■ **Source data**

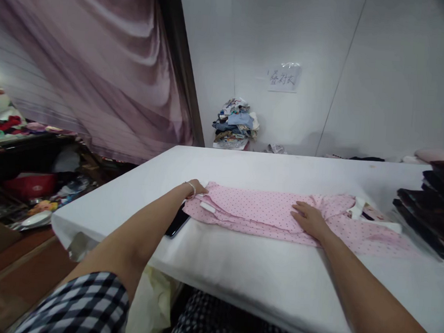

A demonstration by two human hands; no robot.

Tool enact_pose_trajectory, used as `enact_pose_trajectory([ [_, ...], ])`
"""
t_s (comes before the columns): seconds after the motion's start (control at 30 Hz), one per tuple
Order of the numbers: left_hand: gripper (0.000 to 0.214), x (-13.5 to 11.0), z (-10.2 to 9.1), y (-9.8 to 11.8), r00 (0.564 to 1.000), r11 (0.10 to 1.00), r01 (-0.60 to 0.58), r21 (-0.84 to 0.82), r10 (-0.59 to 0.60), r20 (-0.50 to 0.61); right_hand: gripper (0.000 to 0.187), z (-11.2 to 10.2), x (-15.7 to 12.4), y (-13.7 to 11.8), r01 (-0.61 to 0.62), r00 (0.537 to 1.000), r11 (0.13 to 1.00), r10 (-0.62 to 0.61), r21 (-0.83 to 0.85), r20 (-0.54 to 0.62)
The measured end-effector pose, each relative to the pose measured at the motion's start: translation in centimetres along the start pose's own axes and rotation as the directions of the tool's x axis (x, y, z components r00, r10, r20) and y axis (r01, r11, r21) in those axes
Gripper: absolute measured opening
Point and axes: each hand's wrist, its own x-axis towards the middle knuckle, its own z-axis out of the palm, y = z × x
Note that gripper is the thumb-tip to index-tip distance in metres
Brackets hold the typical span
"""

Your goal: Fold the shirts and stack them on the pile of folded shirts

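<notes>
A pink shirt (249, 206) with small dark dots lies lengthwise on the white table, folded over itself along its length. Its collar end is at the right, where a white inner band (358, 209) shows. My left hand (196, 188), with a bracelet at the wrist, is closed on the shirt's left end; its fingertips are partly hidden. Flat on the middle of the shirt rests my right hand (309, 219), fingers spread. A small white tag (207, 207) shows near the left end. Beside my left forearm lies a dark phone (177, 220), partly covered.
The white table (215, 257) has its near edge at my lap. Dark folded garments (432, 206) are stacked at the right. Behind the table stands a pile of clothes (235, 123) by the wall. A pink curtain (130, 69) hangs left, above a cluttered floor.
</notes>
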Motion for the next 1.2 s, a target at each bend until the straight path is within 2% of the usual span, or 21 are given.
enact_pose_trajectory([
  [0.1, 0.053, -0.1, -1.1, 2.3, 0.997, 1.0, 0.006, -0.021, -0.004, 0.078, 0.04, -0.3, -0.4, -0.1, -0.025, 0.999, 0.991, 0.03, 0.132, -0.039],
  [0.23, 0.052, -1.0, -1.4, 8.3, 0.977, 0.974, -0.148, -0.174, 0.171, 0.13, 0.04, -1.0, -0.8, -0.5, -0.082, 0.992, 0.96, 0.104, 0.269, -0.068],
  [0.3, 0.052, -2.0, -0.7, 11.9, 0.943, 0.926, -0.242, -0.29, 0.296, 0.155, 0.04, -1.3, -0.9, -0.5, -0.093, 0.989, 0.942, 0.124, 0.323, -0.078],
  [0.33, 0.055, -2.5, -0.2, 13.5, 0.912, 0.878, -0.295, -0.377, 0.376, 0.164, 0.04, -1.4, -0.9, -0.5, -0.097, 0.987, 0.934, 0.134, 0.344, -0.087],
  [0.4, 0.06, -3.3, 1.0, 15.8, 0.842, 0.747, -0.38, -0.546, 0.523, 0.13, 0.039, -1.6, -0.9, -0.2, -0.105, 0.98, 0.921, 0.16, 0.375, -0.119],
  [0.43, 0.062, -3.5, 1.6, 16.2, 0.827, 0.698, -0.405, -0.59, 0.556, 0.091, 0.04, -1.7, -0.9, -0.1, -0.112, 0.975, 0.914, 0.177, 0.389, -0.136],
  [0.47, 0.062, -3.5, 2.3, 16.3, 0.831, 0.68, -0.418, -0.603, 0.554, 0.05, 0.041, -1.8, -0.9, 0.1, -0.122, 0.968, 0.907, 0.198, 0.403, -0.152],
  [0.5, 0.06, -3.5, 3.0, 15.8, 0.852, 0.698, -0.417, -0.583, 0.522, 0.016, 0.041, -1.9, -0.9, 0.1, -0.125, 0.962, 0.9, 0.213, 0.417, -0.171],
  [0.57, 0.058, -3.0, 4.7, 13.8, 0.913, 0.796, -0.365, -0.484, 0.407, -0.02, 0.042, -2.4, -1.0, -0.2, -0.102, 0.952, 0.894, 0.216, 0.436, -0.218],
  [0.63, 0.062, -2.6, 6.6, 11.2, 0.949, 0.864, -0.298, -0.407, 0.314, -0.028, 0.044, -2.9, -1.2, -1.3, -0.035, 0.951, 0.904, 0.162, 0.427, -0.265],
  [0.7, 0.066, -2.5, 8.5, 8.9, 0.972, 0.91, -0.229, -0.346, 0.234, -0.027, 0.048, -3.2, -1.5, -3.0, 0.057, 0.961, 0.927, 0.049, 0.372, -0.271],
  [0.77, 0.069, -2.6, 10.1, 7.6, 0.985, 0.937, -0.168, -0.306, 0.172, -0.014, 0.052, -3.0, -1.9, -5.0, 0.144, 0.981, 0.951, -0.101, 0.273, -0.166],
  [0.83, 0.067, -2.8, 11.0, 7.6, 0.99, 0.951, -0.13, -0.282, 0.138, 0.009, 0.053, -2.4, -2.1, -6.8, 0.208, 0.975, 0.966, -0.217, 0.153, 0.043],
  [0.9, 0.06, -2.9, 10.9, 8.3, 0.99, 0.955, -0.128, -0.267, 0.14, 0.026, 0.052, -1.8, -2.3, -8.0, 0.248, 0.939, 0.967, -0.253, 0.049, 0.232],
  [0.97, 0.053, -2.6, 10.0, 8.8, 0.985, 0.953, -0.16, -0.259, 0.17, 0.019, 0.048, -1.4, -2.4, -8.3, 0.269, 0.922, 0.963, -0.26, 0.009, 0.287],
  [1.07, 0.056, -1.1, 7.7, 7.5, 0.974, 0.942, -0.228, -0.246, 0.222, -0.052, 0.044, -1.8, -2.3, -7.5, 0.293, 0.941, 0.956, -0.292, 0.018, 0.171],
  [1.13, 0.059, 0.7, 6.6, 5.1, 0.961, 0.951, -0.258, -0.173, 0.233, -0.148, 0.041, -2.1, -2.2, -6.8, 0.277, 0.958, 0.961, -0.274, -0.017, 0.083],
  [1.17, 0.058, 1.6, 6.3, 3.6, 0.957, 0.963, -0.246, -0.108, 0.223, -0.185, 0.04, -2.3, -2.0, -6.4, 0.255, 0.965, 0.966, -0.252, -0.042, 0.07],
  [1.2, 0.056, 2.5, 6.2, 2.1, 0.965, 0.978, -0.204, -0.051, 0.192, -0.177, 0.039, -2.3, -1.9, -6.1, 0.226, 0.972, 0.972, -0.221, -0.064, 0.082],
])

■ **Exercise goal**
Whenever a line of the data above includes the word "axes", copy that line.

■ **Answer box**
The measured end-effector pose, each relative to the pose measured at the motion's start: translation in centimetres along the start pose's own axes and rotation as the directions of the tool's x axis (x, y, z components r00, r10, r20) and y axis (r01, r11, r21) in those axes
Point and axes: each hand's wrist, its own x-axis towards the middle knuckle, its own z-axis out of the palm, y = z × x

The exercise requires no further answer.